SATU: Agentic Physical AI for Human Friends

SATU: Physical AI for Human Friends

Full Project Title: LLM-Based Wheel Human Interaction Robot for Receptionist and Human Assistant (RAI 5 Capstone Project, RAI-6518)
Advisor: Asst. Prof. Dr. Sarucha Yangyong
Team Members:

Kirawut Chalermkitpaisan (65011333): ROS, Navigation, Frontend UI, Testing & Optimization
Krittin Sakharin (65011356): End-to-end multi-modal AI processing pipeline, Model evaluation
Natcha Rungruang (65011386): Embedded data collection, RAG, Dockerization
Natwasa Manomaiwiboon (65011402): Electrical systems, Design and calculation, Hardware assembly

1. Project Overview & Requirements

SATU is an intelligent, autonomous mobile robot designed to serve as a receptionist and human assistant within the university environment.

Language: Thai Conversation
Area of Operation: 9th & 12th Floor Hallways
Strict Safety Requirements: Must safely stop within 30cm of an obstacle.
Latency: First verbal reaction must be within 10 seconds.
Interaction: Fully supports immediate barge-in/interruption capabilities.

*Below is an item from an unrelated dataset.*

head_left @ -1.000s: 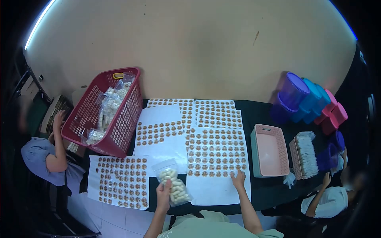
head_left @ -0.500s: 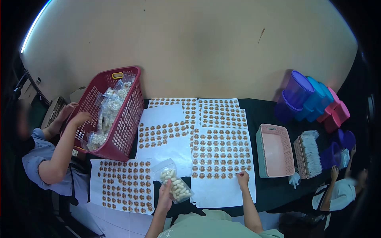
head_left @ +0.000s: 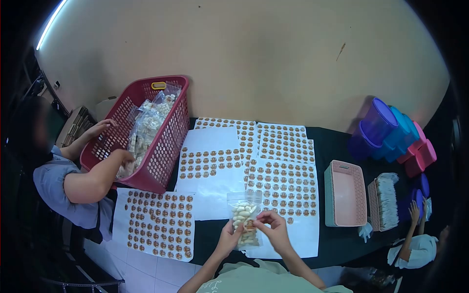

🎥 Watch SATU in Action: Click here to watch the TikTok Demo Video

2. System Architecture

Our system is structured across distributed edge nodes and a central AI server to guarantee low latency and responsiveness.

AI Processing Pipeline (End-to-End)

Vision Node (Jetson Nano): Runs lightweight OpenCV for tracking, SCRFD (640x640) for face detection, and ArcFace (512-dim) for face recognition. It filters engagements using ByteTracker for head pose gating (Yaw < 25°, Pitch < 15°).
Audio & Display Node (Raspberry Pi 5 #1): Captures audio at 16kHz mono. Pre-processes using SileroVAD (0.73 confidence threshold) as a probability gate. Runs a frontend UI showing robot emotions based on state (Idle, Scanning, Talking, Happy, Thinking).
AI Server (GPU):
- Grammar Correction: Typhoon2-8B corrects misheard words before logic processing.
- Generation: Typhoon2-70B (via vLLM) generates responses strictly driven by the RAG retrieved context.
- Text-to-Speech (TTS): Typhoon 2 Audio 8B synthesizes Thai responses.
Memory Retrieval (RAG): Integrates Milvus Vector DB (bge-m3 1024-dim embeddings) for retrieving University curriculum, timetables, and student profiles from a MySQL database based on facial recognition ID.
Navigation Node (Raspberry Pi 5 #2): Executes ROS 2 Jazzy Nav2 stack with AMCL and LiDAR scan matching for drift-free autonomous movement.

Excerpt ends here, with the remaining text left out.